__Problem requirements__: Only the lines holding the word "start" are wanted; copy each of them from the listing.

__Data__:
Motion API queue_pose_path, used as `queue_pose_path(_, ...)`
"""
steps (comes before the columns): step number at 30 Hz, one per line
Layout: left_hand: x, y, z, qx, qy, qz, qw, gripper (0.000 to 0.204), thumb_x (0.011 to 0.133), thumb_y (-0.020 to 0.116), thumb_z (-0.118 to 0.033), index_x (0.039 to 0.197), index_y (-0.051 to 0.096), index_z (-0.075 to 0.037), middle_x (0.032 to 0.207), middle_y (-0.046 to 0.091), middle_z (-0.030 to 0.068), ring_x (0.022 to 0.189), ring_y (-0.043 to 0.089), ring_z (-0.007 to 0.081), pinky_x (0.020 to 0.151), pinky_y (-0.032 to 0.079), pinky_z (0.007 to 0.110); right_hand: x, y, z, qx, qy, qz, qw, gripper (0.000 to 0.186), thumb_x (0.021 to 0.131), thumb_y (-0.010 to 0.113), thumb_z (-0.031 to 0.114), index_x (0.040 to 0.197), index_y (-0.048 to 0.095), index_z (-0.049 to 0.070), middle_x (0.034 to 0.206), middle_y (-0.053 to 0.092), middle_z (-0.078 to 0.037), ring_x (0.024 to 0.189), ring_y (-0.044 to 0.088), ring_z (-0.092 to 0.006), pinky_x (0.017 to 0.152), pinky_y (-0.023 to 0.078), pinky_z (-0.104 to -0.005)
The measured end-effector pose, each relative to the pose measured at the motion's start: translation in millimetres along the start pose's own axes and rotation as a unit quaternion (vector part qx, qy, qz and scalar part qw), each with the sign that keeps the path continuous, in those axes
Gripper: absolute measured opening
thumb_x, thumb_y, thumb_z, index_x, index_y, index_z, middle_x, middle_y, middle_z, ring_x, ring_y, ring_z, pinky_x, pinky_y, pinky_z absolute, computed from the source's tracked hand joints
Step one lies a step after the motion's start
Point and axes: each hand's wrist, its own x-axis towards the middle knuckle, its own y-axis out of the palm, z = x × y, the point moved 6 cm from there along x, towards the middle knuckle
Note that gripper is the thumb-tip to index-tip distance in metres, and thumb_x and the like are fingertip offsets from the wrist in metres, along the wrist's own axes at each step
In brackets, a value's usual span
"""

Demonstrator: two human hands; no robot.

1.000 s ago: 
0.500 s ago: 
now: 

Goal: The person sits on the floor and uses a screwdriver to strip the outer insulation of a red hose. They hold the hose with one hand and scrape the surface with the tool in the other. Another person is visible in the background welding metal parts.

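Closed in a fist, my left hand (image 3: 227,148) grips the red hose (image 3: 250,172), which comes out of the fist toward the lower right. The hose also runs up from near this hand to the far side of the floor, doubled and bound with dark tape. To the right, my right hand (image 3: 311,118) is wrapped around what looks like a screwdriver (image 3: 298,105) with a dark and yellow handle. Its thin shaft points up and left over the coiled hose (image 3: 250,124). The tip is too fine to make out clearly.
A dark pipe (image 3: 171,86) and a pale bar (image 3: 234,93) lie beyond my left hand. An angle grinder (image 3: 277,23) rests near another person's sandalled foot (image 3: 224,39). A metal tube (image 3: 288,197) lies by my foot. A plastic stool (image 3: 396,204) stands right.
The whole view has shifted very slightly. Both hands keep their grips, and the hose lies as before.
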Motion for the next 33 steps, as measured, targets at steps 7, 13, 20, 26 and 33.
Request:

__Output below__:
The measured end-effector pose, each relative to the pose measured at the motion's start: translation in millimetres along the start pose's own axes and rotation as a unit quaternion (vector part qx, qy, qz and scalar part qw), each with the sign that keeps the path continuous, in those axes
Step one lies a step after the motion's start

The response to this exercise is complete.